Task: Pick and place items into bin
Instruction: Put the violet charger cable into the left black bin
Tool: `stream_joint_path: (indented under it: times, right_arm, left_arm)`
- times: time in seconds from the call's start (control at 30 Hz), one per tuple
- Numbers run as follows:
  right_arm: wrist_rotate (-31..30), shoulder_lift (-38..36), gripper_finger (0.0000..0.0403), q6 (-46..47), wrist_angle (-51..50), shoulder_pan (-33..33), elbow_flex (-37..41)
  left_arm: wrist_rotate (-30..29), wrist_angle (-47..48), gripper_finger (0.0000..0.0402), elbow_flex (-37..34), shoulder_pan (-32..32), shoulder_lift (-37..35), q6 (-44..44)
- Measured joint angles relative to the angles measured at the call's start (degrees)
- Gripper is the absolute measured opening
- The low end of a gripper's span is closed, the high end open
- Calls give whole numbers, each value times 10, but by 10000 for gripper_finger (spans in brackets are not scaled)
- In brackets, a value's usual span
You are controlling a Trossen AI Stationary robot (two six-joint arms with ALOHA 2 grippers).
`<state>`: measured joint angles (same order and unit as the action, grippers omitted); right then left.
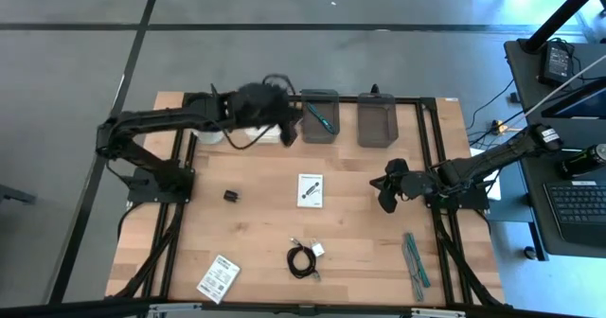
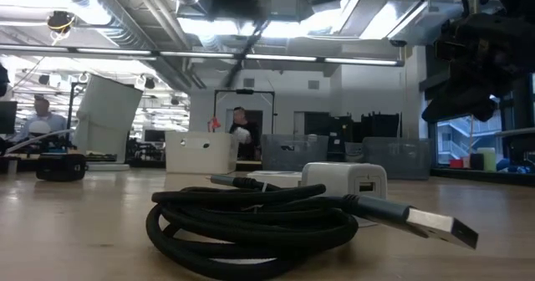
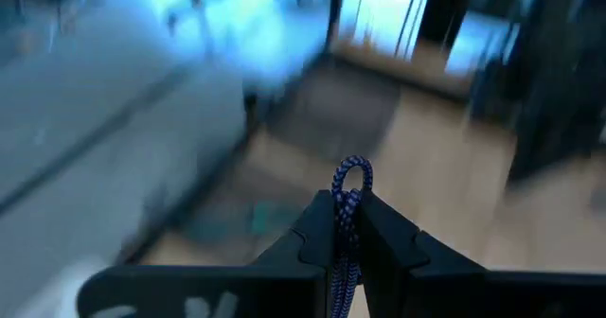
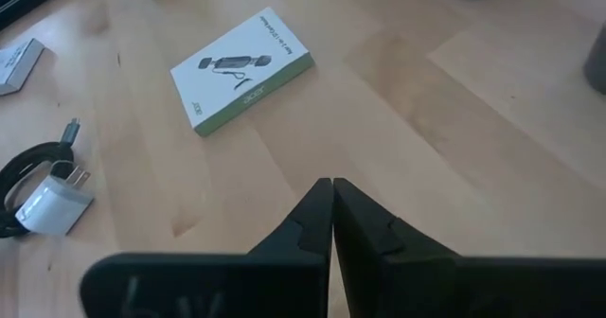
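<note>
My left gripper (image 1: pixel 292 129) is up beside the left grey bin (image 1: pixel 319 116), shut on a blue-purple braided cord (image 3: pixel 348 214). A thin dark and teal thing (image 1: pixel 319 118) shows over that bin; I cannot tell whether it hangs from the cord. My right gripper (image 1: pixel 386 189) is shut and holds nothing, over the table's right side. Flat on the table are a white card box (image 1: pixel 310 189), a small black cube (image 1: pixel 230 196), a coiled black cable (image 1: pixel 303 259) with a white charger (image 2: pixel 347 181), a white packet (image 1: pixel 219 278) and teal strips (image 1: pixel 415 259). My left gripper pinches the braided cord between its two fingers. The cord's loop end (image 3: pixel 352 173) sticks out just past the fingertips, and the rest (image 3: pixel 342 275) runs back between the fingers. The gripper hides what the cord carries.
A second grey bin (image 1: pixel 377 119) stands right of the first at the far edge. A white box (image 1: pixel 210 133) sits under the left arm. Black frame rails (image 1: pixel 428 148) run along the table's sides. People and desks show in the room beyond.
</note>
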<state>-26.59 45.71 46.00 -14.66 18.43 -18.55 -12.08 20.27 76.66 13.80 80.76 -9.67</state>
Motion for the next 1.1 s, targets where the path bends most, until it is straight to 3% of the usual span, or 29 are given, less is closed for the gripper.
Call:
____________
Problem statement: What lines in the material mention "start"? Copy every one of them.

Your response:
- times: time in seconds from the call's start (control at 30 Hz), one per tuple
- Measured joint angles relative to the angles measured at the call's start (degrees)

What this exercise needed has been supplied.